Without including the images, transcribe each record precisely as it appears below.

★ ★ ★ ★

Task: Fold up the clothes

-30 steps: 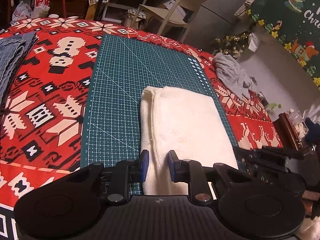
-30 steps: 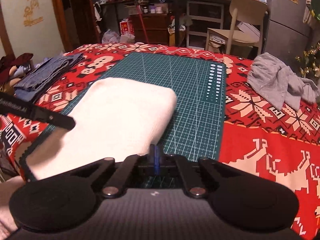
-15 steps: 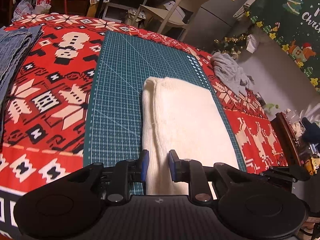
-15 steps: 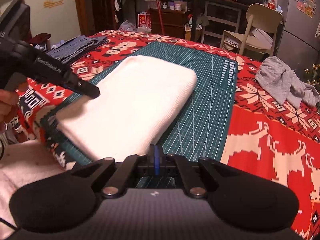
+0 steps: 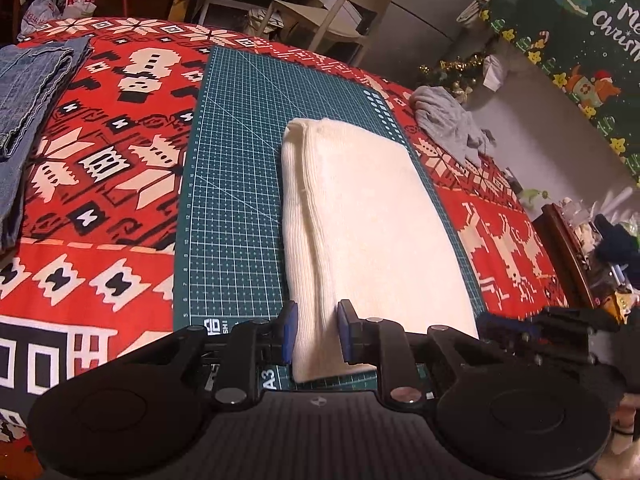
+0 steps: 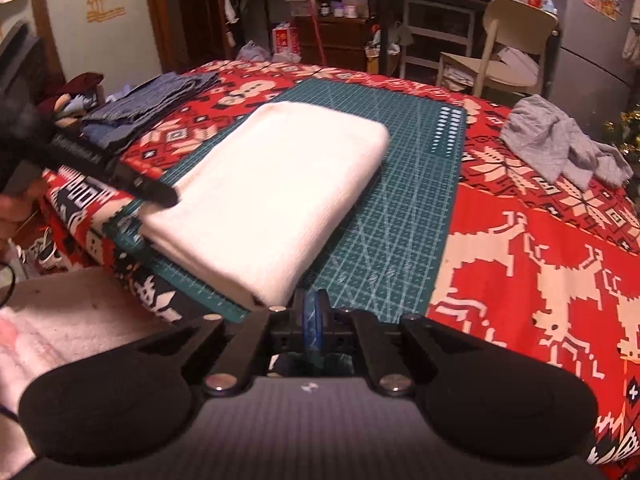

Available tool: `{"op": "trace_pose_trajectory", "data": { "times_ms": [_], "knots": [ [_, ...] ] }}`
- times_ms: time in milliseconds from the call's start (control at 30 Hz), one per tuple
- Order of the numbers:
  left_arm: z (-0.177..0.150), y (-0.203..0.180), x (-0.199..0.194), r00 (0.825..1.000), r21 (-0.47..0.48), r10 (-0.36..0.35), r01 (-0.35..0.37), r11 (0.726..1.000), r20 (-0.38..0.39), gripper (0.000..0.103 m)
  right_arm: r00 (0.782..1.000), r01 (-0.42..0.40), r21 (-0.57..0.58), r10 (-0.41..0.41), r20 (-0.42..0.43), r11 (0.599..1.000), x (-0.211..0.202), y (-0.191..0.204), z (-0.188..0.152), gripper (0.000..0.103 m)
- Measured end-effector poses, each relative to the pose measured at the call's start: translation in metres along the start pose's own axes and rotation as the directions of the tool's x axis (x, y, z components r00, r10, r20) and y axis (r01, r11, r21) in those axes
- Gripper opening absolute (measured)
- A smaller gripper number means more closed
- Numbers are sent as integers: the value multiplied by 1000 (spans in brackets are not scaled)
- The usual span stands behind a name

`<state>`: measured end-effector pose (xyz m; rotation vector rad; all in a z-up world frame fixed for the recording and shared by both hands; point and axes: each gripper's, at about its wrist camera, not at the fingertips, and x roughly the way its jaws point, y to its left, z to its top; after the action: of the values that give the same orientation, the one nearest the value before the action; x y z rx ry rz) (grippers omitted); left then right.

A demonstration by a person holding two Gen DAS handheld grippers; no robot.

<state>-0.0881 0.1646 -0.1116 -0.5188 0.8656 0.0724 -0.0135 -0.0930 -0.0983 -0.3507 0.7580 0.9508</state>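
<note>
The left tool (image 5: 317, 332) grips the near edge of the folded white sweater (image 5: 372, 216) on the green mat (image 5: 236, 184); the right tool (image 6: 313, 320) is closed, empty. Pull evenly so layers stay stacked

A white folded cloth (image 5: 368, 220) lies on a green cutting mat (image 5: 236, 184) with little squares on it. The mat sits on a red tablecloth (image 5: 108, 152) with white and black shapes. The left gripper (image 5: 318, 332) has blue pads (image 5: 289, 332), one on each side of the near end of the cloth, holding it. Folded blue jeans (image 5: 28, 92) lie far to the left on the tablecloth. A gray crumpled cloth (image 5: 448, 124) lies on the right, past the mat. A pale chair (image 5: 352, 8) stands behind the table. Another black gripper (image 5: 560, 324) shows at the right edge.
</note>
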Motion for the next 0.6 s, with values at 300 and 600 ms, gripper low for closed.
{"op": "trace_pose_trajectory", "data": {
  "times_ms": [300,600],
  "knots": [
    [3,-10,-5,999,75,33,-31,997,-22,21,1000,3,-1,-3,-2,1000,4,-1,5,4],
    [14,-17,-1,996,109,76,-71,991,-37,20,1000,1,69,-3,30,998,0,-12,0,5]
  ]
}}
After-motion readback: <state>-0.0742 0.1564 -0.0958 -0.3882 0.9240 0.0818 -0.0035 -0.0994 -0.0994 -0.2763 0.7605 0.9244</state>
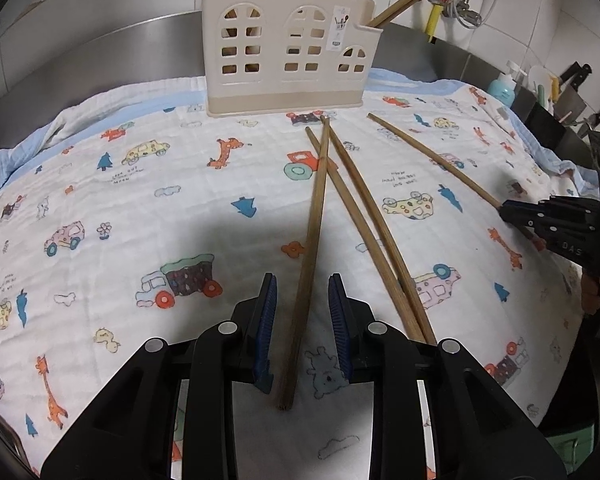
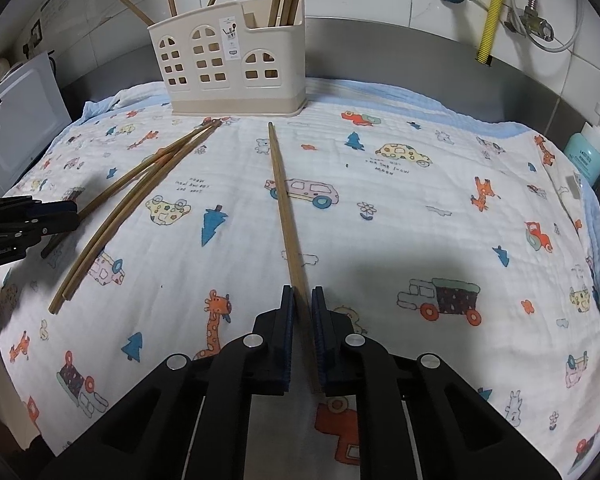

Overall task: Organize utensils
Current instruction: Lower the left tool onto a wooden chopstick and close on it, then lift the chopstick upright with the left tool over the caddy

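A cream utensil holder (image 1: 284,92) (image 2: 236,96) with several chopsticks in it stands at the back of a cartoon-print cloth (image 1: 140,200) (image 2: 420,240). My left gripper (image 1: 302,280) is open around one wooden chopstick (image 1: 316,208) that lies on the cloth, with a gap on each side. Two more chopsticks (image 1: 364,216) lie crossed just right of it. My right gripper (image 2: 303,292) (image 1: 504,212) is shut on the near end of a separate chopstick (image 2: 284,200) (image 1: 432,156) that points toward the holder. The right wrist view shows the left gripper (image 2: 76,216) at the far left by the three chopsticks (image 2: 140,184).
A steel backsplash and a tiled wall rise behind the holder. A teal soap bottle (image 1: 502,88) (image 2: 584,156) and knives (image 1: 572,92) stand at the right edge. Pipes and a yellow hose (image 2: 492,12) hang on the wall. A white appliance (image 2: 20,120) sits at the left.
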Action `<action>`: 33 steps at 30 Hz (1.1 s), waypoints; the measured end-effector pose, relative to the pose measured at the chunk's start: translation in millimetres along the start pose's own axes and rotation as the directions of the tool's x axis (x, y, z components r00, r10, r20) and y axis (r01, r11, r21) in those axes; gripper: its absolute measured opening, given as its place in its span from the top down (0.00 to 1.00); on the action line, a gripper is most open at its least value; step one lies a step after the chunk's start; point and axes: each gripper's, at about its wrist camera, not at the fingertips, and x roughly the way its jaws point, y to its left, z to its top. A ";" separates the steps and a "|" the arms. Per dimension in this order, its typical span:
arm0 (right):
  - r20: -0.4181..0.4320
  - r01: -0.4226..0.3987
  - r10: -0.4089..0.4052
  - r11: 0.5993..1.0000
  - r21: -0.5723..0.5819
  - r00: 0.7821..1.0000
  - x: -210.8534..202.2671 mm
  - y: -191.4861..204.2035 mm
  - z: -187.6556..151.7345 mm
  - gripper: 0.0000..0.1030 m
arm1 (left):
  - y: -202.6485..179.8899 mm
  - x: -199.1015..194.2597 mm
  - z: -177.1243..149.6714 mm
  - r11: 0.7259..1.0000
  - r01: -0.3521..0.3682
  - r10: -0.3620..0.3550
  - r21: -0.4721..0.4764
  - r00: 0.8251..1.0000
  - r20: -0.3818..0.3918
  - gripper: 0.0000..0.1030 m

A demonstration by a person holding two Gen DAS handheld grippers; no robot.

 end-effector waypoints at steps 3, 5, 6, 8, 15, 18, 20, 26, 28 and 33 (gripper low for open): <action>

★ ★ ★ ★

* **SOLUTION**:
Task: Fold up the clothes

-30 steps: 
-30 steps: 
-15 steps: 
-15 steps: 
+0 steps: 
+0 steps: 

Available tool: `{"op": "trace_pose_trajectory", "data": { "times_ms": [_], "knots": [ [_, ...] ] }}`
- times_ms: time in milliseconds from the call's start (control at 30 Hz), one per tuple
- Order of the numbers:
  left_arm: z (-0.177..0.150), y (-0.203..0.180), x (-0.199..0.194), r00 (0.825..1.000), r21 (-0.47..0.48), r10 (-0.36..0.35), r01 (-0.35..0.37), r11 (0.726..1.000), r20 (-0.38..0.39), gripper (0.000..0.103 m)
  right_arm: r00 (0.782..1.000), r01 (-0.42..0.40), r21 (-0.57..0.58), r10 (-0.41..0.41), r20 (-0.42..0.43), r11 (0.599..1.000), x (-0.211..0.202), y (-0.191..0.204), z (-0.188..0.152), gripper (0.000..0.103 m)
- Measured end-effector poses, each relative to the pose measured at the call's start: translation in metres along the start pose's own axes and rotation as the directions of the tool's x axis (x, y, z components r00, r10, r20) and y axis (r01, r11, r21) in those axes
- Gripper opening absolute (measured)
- A smaller gripper number means more closed
- Numbers are sent as integers: the value multiplied by 1000 (spans in brackets are not scaled)
- The usual span stands behind a name

`<state>`: measured end-effector pose (xyz m; rotation vector rad; all in a z-up world frame fixed for the recording and shared by both hands; point and axes: each gripper's, at about its wrist camera, not at the fingertips, and x roughly the way its jaws point, y to its left, z to its top; after the action: of the values that give the same orientation, the one nearest the value before the action; x y z rx ry rz) (grippers omitted); left then right.

A demonstration by a person holding two Gen DAS handheld grippers; no robot.

<state>-0.0881 0.1646 -0.1116 -0.5188 0.8656 0.0724 -0.0135 -0.0930 -0.0983 -0.3507 0.7580 0.9508</state>
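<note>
The left tool (image 5: 317, 332) grips the near edge of the folded white sweater (image 5: 372, 216) on the green mat (image 5: 236, 184); the right tool (image 6: 313, 320) is closed, empty. Pull evenly so layers stay stacked

A white folded cloth (image 5: 368, 220) lies on a green cutting mat (image 5: 236, 184) with little squares on it. The mat sits on a red tablecloth (image 5: 108, 152) with white and black shapes. The left gripper (image 5: 318, 332) has blue pads (image 5: 289, 332), one on each side of the near end of the cloth, holding it. Folded blue jeans (image 5: 28, 92) lie far to the left on the tablecloth. A gray crumpled cloth (image 5: 448, 124) lies on the right, past the mat. A pale chair (image 5: 352, 8) stands behind the table. Another black gripper (image 5: 560, 324) shows at the right edge.
</note>
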Motion for the next 0.6 s, with values at 300 and 600 ms, gripper low for closed.
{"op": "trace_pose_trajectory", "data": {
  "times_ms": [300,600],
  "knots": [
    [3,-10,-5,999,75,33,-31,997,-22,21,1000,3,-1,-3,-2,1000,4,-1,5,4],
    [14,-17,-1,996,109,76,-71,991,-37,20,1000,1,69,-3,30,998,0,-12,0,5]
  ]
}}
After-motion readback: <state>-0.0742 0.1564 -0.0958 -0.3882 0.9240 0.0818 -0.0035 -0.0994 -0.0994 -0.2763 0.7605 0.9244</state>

Overall task: Organize utensils
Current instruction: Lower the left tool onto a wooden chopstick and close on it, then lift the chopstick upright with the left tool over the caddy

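A cream utensil holder (image 1: 284,92) (image 2: 236,96) with several chopsticks in it stands at the back of a cartoon-print cloth (image 1: 140,200) (image 2: 420,240). My left gripper (image 1: 302,280) is open around one wooden chopstick (image 1: 316,208) that lies on the cloth, with a gap on each side. Two more chopsticks (image 1: 364,216) lie crossed just right of it. My right gripper (image 2: 303,292) (image 1: 504,212) is shut on the near end of a separate chopstick (image 2: 284,200) (image 1: 432,156) that points toward the holder. The right wrist view shows the left gripper (image 2: 76,216) at the far left by the three chopsticks (image 2: 140,184).
A steel backsplash and a tiled wall rise behind the holder. A teal soap bottle (image 1: 502,88) (image 2: 584,156) and knives (image 1: 572,92) stand at the right edge. Pipes and a yellow hose (image 2: 492,12) hang on the wall. A white appliance (image 2: 20,120) sits at the left.
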Action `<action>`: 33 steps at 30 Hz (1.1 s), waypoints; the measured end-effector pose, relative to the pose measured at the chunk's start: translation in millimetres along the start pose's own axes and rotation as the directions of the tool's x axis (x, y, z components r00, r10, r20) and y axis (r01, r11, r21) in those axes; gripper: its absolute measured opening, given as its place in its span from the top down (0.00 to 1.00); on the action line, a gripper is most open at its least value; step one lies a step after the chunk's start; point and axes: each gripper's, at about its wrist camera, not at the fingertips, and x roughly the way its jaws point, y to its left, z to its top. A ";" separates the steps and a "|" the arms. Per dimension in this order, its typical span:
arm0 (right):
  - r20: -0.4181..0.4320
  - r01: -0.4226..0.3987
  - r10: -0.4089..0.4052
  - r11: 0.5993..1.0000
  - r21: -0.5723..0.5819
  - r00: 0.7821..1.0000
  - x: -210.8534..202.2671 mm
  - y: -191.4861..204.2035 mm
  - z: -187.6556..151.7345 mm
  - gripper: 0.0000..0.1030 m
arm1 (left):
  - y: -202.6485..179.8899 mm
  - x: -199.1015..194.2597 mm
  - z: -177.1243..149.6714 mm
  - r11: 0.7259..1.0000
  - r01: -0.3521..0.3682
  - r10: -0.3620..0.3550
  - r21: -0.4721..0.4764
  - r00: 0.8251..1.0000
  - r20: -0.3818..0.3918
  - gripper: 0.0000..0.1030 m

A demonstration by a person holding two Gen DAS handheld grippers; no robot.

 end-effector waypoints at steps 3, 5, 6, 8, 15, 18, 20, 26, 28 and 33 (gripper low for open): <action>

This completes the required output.